Diakonie-Präsident Johannes Stockmeier plädierte für einen sicheren Aufenthaltsstatus und eine Perspektive in Deutschland für die Minderjährigen. Ähnlich äußerte sich der Deutsche Caritasverband. "Ein dauerhafter Duldungsstatus ist für die betroffenen Menschen humanitär inakzeptabel und gesellschaftspolitisch nicht länger vertretbar", sagte Caritas-Präsident Peter Neher.
Weltweit über 45 Millionen auf der Flucht
Am Mittwoch hatte das UNHCR einen Bericht vorgelegt, wonach bewaffnete Konflikte die Zahl der Flüchtlinge weltweit auf den höchsten Stand seit zwei Jahrzehnten haben steigen lassen. 2012 seien mehr als 45,2 Millionen Menschen auf der Flucht gewesen - der höchste Stand seit 1994, als der Völkermord in Ruanda und der Zusammenbruch von Jugoslawien die Flüchtlingszahlen in die Höhe schnellen ließen, erklärte der UN-Hochkommissar für Flüchtlinge, António Guterres.

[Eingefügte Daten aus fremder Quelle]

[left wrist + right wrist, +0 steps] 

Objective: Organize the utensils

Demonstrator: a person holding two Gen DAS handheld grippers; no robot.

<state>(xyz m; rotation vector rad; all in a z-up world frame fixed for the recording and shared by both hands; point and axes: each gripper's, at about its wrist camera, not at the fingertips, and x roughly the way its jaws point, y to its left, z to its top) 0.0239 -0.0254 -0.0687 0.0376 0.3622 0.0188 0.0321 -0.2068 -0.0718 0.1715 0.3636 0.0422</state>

„Wir erleben eine Zunahme neuer Konflikte, und es scheint, dass die alten nicht enden“, fügte Guterres hinzu. Die meisten Menschen, die ihre Heimat verlassen müssen, fliehen dem Bericht zufolge vor Kriegen. 55 Prozent der Flüchtlinge stammen aus nur fünf Staaten: Afghanistan, Somalia, Irak, Syrien und dem Sudan. Wachsende Flüchtlingszahlen verzeichneten auch die afrikanischen Krisenländer Mali und Demokratische Republik Kongo.